Bake on the middle rack of the preheated oven, 35 to 40 minutes for the 9 x 13 pan, or about 30 to 35 minutes for the round pans, or until the center is firm to the touch and a toothpick comes out clean.

Cool completely and frost.

*If you would like a little lighter cake, substitute boiling water for the last 3/4 C of hot coconut milk.

**You can add a 1/4 C of almond meal if you would like for extra flavor (but it will make the cake a little bit denser).

***For a special twist, try adding 1 tsp of cinnamon and 1 T of ground ancho chili powder to the batter.

****For a non gluten-free cake, substitute 2 C of all-purpose flour for the sorghum, tapioca, and cornstarch. Take the baking powder down to 2 tsp and omit the xanthan gum. Use an electric mixer to mix the batter as you add the liquid.

Oatmeal apple crisp

October 24, 2009

An easy gluten free dessert! We like to keep the apple skins on for texture, health, and ease of preparation, but you can peel the apples if you like. Leftover apple crisp makes a great topping for pancakes.

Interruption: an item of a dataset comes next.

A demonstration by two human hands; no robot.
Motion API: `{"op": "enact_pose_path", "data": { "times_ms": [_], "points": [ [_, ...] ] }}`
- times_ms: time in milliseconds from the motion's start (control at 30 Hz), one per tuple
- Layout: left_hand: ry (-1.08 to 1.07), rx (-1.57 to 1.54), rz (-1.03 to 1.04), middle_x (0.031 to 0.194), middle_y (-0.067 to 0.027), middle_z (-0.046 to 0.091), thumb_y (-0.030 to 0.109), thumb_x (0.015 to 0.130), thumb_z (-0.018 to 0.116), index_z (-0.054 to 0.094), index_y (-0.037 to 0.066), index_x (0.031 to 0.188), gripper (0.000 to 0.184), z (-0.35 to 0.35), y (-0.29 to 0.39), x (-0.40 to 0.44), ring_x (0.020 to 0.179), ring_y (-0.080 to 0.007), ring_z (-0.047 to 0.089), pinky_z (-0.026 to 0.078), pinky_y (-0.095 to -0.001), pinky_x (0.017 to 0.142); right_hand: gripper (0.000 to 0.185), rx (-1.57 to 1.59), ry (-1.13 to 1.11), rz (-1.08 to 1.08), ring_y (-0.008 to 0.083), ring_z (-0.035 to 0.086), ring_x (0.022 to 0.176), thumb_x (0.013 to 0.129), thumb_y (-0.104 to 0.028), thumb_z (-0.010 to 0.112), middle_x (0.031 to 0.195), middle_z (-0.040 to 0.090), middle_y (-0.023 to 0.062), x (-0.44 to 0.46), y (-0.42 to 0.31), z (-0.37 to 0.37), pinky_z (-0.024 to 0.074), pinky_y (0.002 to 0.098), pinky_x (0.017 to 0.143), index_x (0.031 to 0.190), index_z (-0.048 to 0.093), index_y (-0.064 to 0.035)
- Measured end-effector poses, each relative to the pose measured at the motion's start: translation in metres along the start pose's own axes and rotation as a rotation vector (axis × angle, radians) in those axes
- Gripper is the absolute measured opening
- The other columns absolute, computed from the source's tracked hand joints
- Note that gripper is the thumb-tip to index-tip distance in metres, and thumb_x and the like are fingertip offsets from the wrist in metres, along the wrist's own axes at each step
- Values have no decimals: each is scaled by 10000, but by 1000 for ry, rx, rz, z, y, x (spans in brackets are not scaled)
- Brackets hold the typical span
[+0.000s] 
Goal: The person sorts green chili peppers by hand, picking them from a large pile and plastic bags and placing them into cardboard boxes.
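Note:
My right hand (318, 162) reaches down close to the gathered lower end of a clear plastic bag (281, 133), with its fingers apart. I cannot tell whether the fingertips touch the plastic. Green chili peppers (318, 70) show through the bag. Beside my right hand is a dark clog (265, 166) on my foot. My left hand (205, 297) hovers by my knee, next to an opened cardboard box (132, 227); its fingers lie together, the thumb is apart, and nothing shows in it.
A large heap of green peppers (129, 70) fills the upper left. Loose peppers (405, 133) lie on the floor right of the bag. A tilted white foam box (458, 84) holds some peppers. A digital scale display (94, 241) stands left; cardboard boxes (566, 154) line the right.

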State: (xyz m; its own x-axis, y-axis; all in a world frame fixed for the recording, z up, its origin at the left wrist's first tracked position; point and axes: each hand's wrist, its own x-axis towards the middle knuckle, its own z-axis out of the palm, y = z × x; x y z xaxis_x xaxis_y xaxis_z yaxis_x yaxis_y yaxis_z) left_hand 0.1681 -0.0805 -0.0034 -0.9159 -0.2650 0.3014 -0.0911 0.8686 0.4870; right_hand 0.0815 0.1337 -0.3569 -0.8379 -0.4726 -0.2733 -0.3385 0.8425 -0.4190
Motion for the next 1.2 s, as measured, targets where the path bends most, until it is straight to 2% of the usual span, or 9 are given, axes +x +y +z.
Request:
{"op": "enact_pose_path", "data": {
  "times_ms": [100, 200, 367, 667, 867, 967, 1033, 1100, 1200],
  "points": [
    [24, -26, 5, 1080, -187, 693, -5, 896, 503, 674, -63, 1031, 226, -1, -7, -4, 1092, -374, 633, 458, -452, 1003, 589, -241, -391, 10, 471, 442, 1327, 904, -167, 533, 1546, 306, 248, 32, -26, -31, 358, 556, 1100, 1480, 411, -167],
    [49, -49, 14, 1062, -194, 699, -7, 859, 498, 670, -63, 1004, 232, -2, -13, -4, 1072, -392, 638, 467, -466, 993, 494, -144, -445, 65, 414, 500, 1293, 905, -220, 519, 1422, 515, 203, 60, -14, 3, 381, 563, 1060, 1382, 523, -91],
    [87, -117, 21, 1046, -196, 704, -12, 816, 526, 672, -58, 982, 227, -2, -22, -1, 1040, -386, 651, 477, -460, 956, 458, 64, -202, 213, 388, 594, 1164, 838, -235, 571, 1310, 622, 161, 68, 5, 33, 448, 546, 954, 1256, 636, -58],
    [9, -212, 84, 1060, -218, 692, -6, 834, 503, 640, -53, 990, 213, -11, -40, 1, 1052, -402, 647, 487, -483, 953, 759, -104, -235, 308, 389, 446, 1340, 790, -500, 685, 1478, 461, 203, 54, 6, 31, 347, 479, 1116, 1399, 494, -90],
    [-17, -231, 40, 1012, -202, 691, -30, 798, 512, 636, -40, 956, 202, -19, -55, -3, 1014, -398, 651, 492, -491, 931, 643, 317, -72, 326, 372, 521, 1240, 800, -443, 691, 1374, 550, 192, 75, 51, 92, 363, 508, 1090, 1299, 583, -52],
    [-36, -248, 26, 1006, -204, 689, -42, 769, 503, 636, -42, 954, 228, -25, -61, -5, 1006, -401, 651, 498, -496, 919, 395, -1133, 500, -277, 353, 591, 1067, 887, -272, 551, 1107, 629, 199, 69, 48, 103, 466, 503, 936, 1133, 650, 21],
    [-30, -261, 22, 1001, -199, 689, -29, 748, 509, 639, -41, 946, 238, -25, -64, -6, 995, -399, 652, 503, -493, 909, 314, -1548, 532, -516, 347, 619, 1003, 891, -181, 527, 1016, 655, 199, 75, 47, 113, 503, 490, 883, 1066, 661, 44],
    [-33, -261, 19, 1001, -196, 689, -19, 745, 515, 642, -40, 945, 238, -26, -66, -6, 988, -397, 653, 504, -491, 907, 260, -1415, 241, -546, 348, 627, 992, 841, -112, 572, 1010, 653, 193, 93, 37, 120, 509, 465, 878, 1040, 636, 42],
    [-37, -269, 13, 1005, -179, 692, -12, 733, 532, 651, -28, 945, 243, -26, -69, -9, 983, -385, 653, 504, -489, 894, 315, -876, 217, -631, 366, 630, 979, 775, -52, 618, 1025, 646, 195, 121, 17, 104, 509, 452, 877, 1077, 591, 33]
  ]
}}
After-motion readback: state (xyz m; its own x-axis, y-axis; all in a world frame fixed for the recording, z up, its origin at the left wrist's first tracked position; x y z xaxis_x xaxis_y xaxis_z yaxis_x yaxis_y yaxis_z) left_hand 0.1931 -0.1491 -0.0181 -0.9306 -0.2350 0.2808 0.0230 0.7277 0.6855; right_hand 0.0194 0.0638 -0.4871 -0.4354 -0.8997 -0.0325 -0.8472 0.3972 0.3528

  • 1 1/3 C gluten-free oats
  • 2/3 C sorghum or brown rice flour
  • 1 1/3 C brown sugar
  • 1 C of salted butter (2 sticks)

Combine the dry ingredients in a bowl and work the butter in with your fingers until everything is incorporated (or pulse in a food processor).  Cover the bowl with plastic wrap and place it in the refrigerator while you prepare the apples.

Apple Filling

  • 8 medium green apples
  • zest and juice of 1 lemon
  • 2 T honey
  • 1 tsp cinnamon
  • ¼ tsp nutmeg

Preheat the oven to 375 degrees. Wash, core and cut the apples into thin (about 1/4 inch) slices. Place the apple slices into a 9 x 13 baking pan. Pour lemon juice over apples and mix in the zest, honey, cinnamon and nutmeg, combining thoroughly. Take the topping out of the refrigerator and crumble it over the top of the apples. Bake until the topping is brown and the apples are bubbling, around 40 minutes. Serve in bowls with vanilla ice cream.